HR7 is the kind of dumbass pander to the nasties I expect from my representative.


You know what I hate most about you narrow-minded pro-birth proto-fascists?  That if your sixteen year old was pregnant , you'd drive her to the clinic.  Actually, she wouldn't have to go to the clinic, your private OB/GYN would do a D&C for "dysfunctional bleeding".

I also hate that you make me support abortion, which I fundamentally don't like. I believe that life begins at first cell division.
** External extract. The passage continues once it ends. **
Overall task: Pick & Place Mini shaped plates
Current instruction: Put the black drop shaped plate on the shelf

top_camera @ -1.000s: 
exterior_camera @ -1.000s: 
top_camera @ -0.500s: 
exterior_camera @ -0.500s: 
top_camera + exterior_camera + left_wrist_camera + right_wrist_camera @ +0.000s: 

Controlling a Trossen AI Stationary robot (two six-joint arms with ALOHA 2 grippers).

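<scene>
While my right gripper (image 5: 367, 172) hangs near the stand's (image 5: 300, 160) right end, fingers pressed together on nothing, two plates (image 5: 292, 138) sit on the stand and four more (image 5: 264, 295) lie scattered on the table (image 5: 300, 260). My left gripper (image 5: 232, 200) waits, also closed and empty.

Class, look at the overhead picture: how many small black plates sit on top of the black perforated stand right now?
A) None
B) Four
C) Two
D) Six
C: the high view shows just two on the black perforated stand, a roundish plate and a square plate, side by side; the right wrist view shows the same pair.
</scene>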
But I also believe that there are crimes worse than murder, and if a woman is not ready to be a parent, ending that life before it fully starts may be the better choice.

Realize that my religion debates whether it is better to eat fish (dumb but small and thus many must be eaten) or cows (fairly smart but one death feeds many).

I hate these anti-choice measures for a number of reasons:
  1. I've never met anyone happy having an abortion. 
  2. All the restrictions do is push them later and more dangerous. 
  3. If a woman were happy about having an abortion, would you want her to be a mother? 
  4. I have seen narrow minded small souled bigots feel empowered to be ass-wipes to women suffering the loss of wanted pregnancies. 
  5. Similarly, I have seen women carrying life threatening pregnancies of babies that will not survive treated badly for the decision to go ahead and induce at 30 weeks rather than risk orphaning her living child. 
When I was in training I asked everyone about abortion, and the old hippy dude who said, "They come here with enough of their own shit, I don't add mine" was the guy who felt like a saint. So I stick with that.